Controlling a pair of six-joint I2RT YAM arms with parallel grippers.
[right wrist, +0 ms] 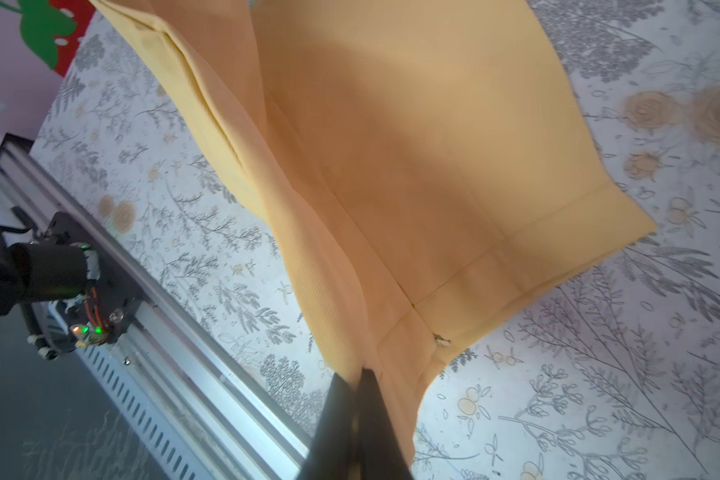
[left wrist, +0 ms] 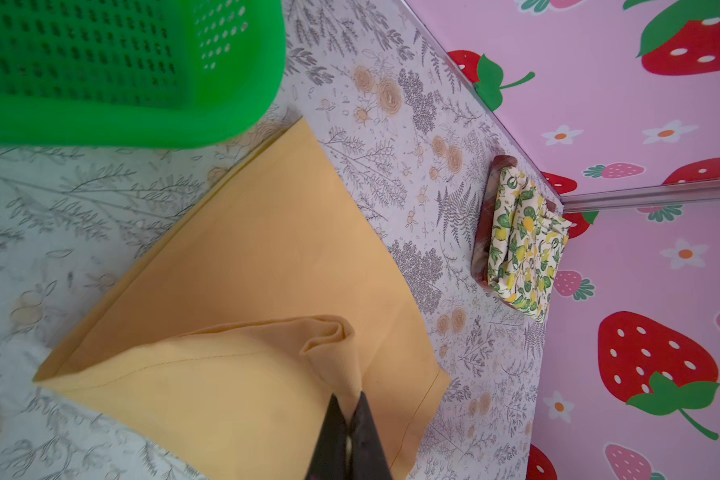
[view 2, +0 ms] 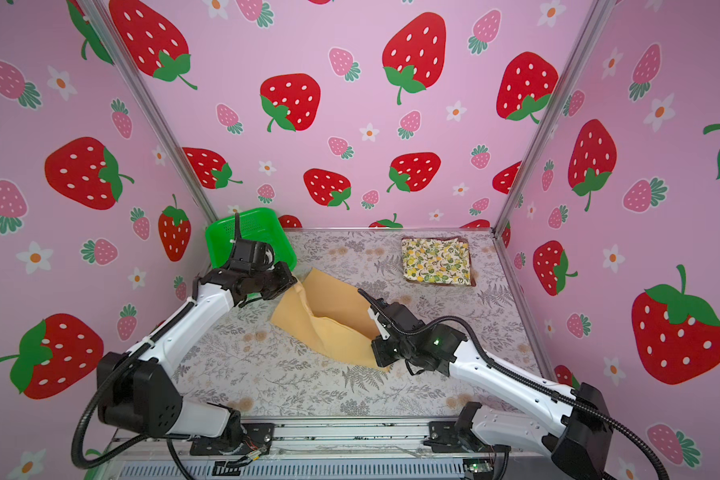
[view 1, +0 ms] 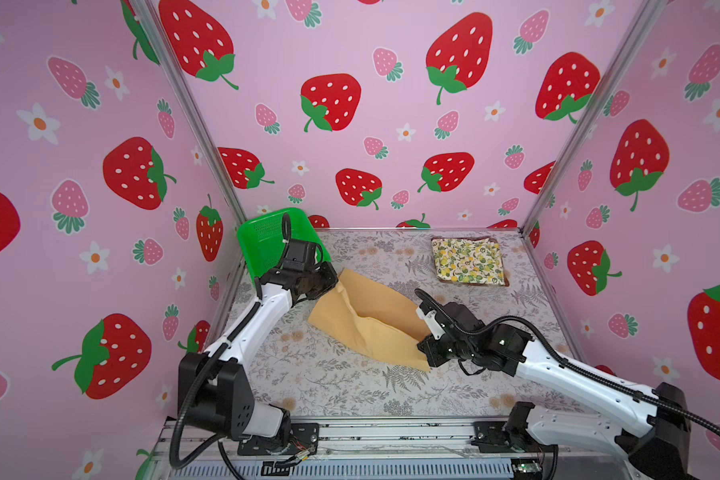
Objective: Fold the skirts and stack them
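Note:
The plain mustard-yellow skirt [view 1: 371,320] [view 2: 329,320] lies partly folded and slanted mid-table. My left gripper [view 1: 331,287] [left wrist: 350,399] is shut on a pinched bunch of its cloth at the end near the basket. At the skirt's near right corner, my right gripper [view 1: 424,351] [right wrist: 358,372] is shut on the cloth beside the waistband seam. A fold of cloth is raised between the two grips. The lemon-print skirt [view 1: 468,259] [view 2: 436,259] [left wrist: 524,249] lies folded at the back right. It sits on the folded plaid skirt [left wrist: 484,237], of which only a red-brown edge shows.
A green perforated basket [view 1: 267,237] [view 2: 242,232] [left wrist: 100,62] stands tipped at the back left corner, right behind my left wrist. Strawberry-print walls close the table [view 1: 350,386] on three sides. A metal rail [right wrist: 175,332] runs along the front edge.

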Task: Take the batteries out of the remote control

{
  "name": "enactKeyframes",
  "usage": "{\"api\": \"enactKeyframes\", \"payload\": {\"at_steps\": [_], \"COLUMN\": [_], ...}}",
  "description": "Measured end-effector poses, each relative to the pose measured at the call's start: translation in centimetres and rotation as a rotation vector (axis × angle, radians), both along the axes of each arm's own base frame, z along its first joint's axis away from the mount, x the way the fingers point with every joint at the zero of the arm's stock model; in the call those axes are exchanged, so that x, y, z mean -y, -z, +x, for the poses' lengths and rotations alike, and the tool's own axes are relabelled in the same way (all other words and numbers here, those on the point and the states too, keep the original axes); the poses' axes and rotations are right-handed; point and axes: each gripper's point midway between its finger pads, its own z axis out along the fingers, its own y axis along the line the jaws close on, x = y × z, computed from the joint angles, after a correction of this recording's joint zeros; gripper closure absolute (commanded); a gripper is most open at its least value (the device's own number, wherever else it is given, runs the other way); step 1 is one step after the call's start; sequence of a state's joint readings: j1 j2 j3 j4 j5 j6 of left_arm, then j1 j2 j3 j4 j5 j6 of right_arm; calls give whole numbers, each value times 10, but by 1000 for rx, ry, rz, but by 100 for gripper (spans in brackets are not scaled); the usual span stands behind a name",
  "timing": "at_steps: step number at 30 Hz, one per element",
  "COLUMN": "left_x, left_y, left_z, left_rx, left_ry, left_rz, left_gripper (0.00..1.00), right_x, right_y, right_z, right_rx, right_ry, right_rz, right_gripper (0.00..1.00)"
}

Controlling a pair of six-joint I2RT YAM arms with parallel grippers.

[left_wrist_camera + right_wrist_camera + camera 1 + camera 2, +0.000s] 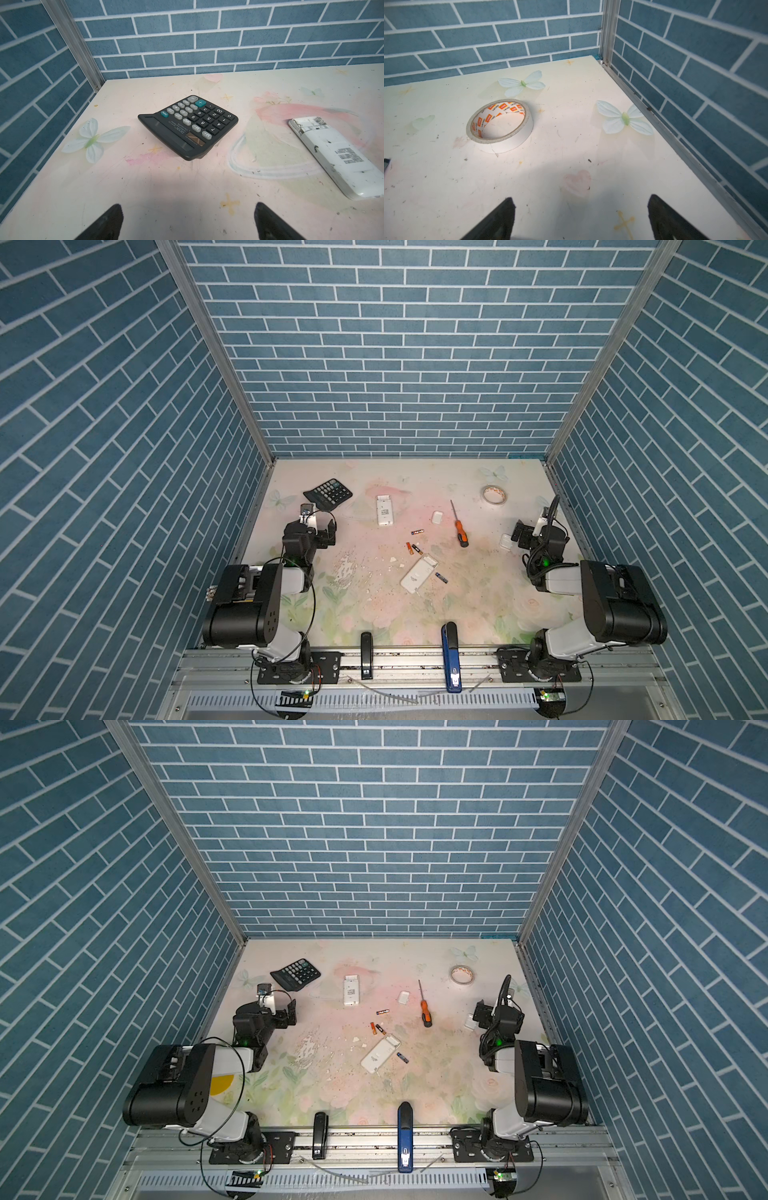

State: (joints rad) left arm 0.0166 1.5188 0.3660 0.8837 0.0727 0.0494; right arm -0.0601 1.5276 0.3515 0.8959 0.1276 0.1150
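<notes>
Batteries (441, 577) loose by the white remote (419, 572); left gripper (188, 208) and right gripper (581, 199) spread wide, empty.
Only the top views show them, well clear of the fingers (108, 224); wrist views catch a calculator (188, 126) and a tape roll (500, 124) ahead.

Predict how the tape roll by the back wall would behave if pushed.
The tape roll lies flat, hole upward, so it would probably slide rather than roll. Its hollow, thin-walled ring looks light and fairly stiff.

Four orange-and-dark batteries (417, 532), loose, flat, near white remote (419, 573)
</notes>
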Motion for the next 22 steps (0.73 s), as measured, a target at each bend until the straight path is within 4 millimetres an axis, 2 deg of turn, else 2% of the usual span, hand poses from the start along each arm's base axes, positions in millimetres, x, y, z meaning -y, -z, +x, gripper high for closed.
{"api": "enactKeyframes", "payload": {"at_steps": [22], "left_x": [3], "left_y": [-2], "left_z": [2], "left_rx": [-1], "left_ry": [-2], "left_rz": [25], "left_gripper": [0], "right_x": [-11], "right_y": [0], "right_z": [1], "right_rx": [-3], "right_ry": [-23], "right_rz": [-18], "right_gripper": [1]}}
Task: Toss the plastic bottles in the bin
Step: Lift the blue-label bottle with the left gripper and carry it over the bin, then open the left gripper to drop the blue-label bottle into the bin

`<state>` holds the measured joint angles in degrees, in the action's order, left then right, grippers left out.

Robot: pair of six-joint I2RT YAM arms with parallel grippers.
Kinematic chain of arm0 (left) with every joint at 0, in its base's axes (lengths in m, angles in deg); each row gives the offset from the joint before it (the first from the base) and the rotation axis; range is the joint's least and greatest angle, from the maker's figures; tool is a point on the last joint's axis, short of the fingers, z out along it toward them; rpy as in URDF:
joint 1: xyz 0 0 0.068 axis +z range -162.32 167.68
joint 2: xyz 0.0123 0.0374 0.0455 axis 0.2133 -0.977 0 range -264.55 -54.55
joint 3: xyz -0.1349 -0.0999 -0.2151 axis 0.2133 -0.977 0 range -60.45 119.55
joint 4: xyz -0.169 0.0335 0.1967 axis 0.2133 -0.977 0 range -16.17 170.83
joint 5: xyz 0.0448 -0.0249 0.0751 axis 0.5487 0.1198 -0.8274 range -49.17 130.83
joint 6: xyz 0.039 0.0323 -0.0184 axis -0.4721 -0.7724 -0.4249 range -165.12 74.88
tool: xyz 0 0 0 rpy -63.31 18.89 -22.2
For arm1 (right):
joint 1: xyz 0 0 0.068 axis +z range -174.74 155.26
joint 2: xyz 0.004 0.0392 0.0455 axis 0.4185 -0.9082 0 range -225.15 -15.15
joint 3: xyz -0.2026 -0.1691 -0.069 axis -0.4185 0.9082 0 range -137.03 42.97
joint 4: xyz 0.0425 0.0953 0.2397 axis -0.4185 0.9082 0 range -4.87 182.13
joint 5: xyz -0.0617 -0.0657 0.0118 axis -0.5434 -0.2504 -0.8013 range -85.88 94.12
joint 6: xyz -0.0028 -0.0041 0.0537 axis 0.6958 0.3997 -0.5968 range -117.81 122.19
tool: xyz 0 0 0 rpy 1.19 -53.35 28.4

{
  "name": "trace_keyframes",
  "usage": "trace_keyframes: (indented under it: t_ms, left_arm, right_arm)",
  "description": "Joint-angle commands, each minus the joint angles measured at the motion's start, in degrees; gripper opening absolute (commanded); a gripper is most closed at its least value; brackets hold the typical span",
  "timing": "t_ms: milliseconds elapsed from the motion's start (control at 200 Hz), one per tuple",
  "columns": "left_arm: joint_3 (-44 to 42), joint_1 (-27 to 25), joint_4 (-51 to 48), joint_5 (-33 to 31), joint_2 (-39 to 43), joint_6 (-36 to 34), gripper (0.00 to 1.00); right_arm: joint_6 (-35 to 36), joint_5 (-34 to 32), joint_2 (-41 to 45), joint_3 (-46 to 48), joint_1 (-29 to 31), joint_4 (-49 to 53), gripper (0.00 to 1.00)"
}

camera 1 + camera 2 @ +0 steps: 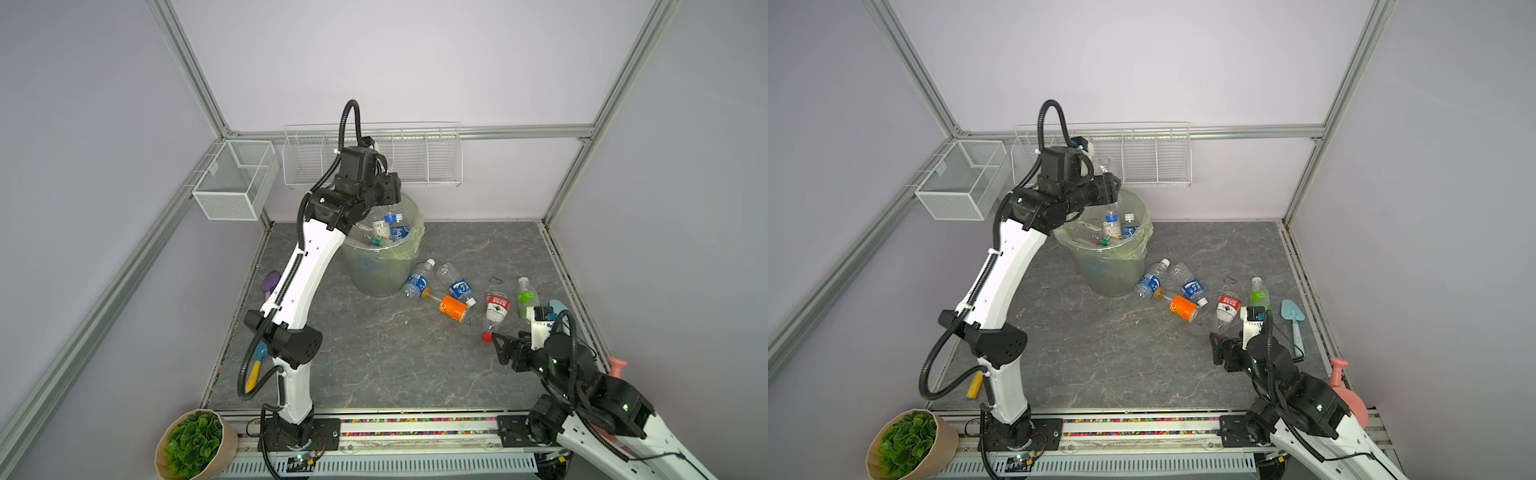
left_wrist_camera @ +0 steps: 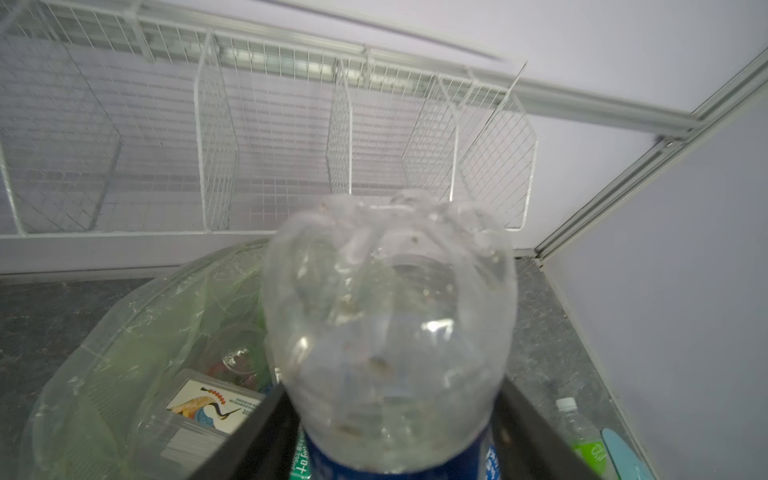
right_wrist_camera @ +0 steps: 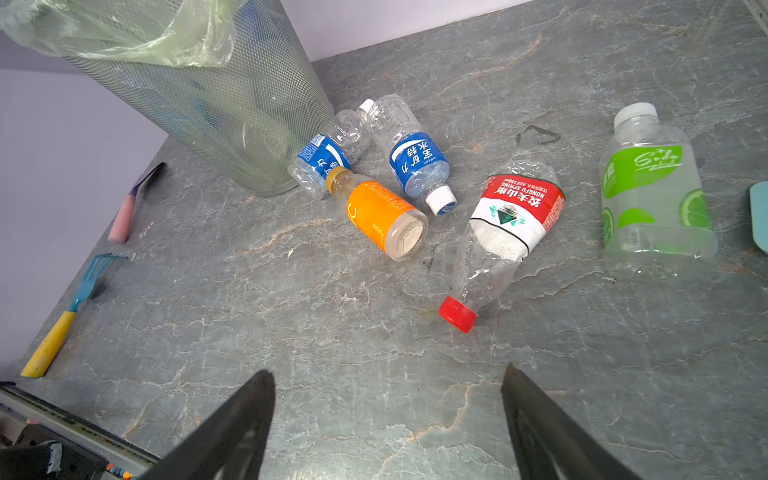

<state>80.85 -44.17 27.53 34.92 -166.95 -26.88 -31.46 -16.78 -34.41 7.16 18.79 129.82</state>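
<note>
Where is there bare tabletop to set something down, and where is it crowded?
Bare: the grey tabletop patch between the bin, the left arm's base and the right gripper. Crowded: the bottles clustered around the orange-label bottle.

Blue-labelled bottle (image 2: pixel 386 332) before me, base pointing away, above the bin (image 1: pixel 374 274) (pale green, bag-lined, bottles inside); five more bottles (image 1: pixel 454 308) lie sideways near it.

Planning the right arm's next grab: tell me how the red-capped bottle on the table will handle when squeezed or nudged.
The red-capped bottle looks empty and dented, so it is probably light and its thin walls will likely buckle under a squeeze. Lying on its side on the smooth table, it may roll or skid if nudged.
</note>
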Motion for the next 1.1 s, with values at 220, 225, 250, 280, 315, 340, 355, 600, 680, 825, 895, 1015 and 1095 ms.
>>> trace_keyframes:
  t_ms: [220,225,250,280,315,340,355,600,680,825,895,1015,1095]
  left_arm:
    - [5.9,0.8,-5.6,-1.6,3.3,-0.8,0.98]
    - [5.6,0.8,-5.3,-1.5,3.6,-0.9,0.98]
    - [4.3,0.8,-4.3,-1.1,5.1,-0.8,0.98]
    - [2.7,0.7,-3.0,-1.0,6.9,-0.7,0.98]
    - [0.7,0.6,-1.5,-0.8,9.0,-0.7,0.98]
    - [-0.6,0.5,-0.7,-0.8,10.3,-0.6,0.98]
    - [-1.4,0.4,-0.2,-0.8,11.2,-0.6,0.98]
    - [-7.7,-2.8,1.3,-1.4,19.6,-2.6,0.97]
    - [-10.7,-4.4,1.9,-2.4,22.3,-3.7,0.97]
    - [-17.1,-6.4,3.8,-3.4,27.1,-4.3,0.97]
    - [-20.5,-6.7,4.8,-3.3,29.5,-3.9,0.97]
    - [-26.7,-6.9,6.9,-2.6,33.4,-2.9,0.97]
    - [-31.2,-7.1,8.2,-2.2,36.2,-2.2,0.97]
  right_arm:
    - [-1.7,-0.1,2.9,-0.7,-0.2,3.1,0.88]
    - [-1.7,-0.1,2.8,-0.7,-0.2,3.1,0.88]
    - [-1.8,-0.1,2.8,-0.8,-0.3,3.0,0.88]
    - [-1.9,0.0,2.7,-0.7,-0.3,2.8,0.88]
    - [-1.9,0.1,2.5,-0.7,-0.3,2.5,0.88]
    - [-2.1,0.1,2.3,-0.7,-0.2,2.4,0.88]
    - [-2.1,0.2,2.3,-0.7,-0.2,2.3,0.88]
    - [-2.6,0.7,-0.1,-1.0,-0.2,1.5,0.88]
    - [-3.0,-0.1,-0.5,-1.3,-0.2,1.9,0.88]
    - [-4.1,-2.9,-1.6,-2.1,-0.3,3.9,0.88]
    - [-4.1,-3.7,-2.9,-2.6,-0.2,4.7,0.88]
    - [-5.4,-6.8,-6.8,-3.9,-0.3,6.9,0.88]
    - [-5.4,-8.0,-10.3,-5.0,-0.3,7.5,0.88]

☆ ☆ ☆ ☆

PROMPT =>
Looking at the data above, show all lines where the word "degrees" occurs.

REPLY =>
`<state>` holds the measured joint angles in degrees, in the action's order, left then right, grippers left out.
  "description": "Joint-angle commands, each minus the joint angles measured at the motion's start, in degrees; gripper opening absolute (commanded); a gripper is most closed at its least value; brackets hold the typical span",

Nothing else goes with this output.